Task brief:
Would you print the entire listing exactly, leaving nothing out?

---*---

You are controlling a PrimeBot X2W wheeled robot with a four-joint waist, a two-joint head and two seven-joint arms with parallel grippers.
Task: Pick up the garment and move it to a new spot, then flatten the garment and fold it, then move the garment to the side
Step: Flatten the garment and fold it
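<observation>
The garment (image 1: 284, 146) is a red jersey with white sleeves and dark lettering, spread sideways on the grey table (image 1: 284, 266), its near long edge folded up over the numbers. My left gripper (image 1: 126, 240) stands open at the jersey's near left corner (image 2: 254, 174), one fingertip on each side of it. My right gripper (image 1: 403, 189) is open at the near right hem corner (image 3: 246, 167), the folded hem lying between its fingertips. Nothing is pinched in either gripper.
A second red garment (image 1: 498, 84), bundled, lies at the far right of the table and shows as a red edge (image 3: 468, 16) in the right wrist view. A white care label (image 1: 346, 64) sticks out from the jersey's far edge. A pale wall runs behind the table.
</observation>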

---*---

Output below:
You are controlling a PrimeBot X2W wheeled robot with a four-joint waist, a two-joint head and two seven-joint arms with parallel grippers.
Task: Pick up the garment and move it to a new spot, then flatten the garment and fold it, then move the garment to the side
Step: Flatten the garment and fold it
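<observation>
The garment (image 1: 284, 146) is a red jersey with white sleeves and dark lettering, spread sideways on the grey table (image 1: 284, 266), its near long edge folded up over the numbers. My left gripper (image 1: 126, 240) stands open at the jersey's near left corner (image 2: 254, 174), one fingertip on each side of it. My right gripper (image 1: 403, 189) is open at the near right hem corner (image 3: 246, 167), the folded hem lying between its fingertips. Nothing is pinched in either gripper.
A second red garment (image 1: 498, 84), bundled, lies at the far right of the table and shows as a red edge (image 3: 468, 16) in the right wrist view. A white care label (image 1: 346, 64) sticks out from the jersey's far edge. A pale wall runs behind the table.
</observation>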

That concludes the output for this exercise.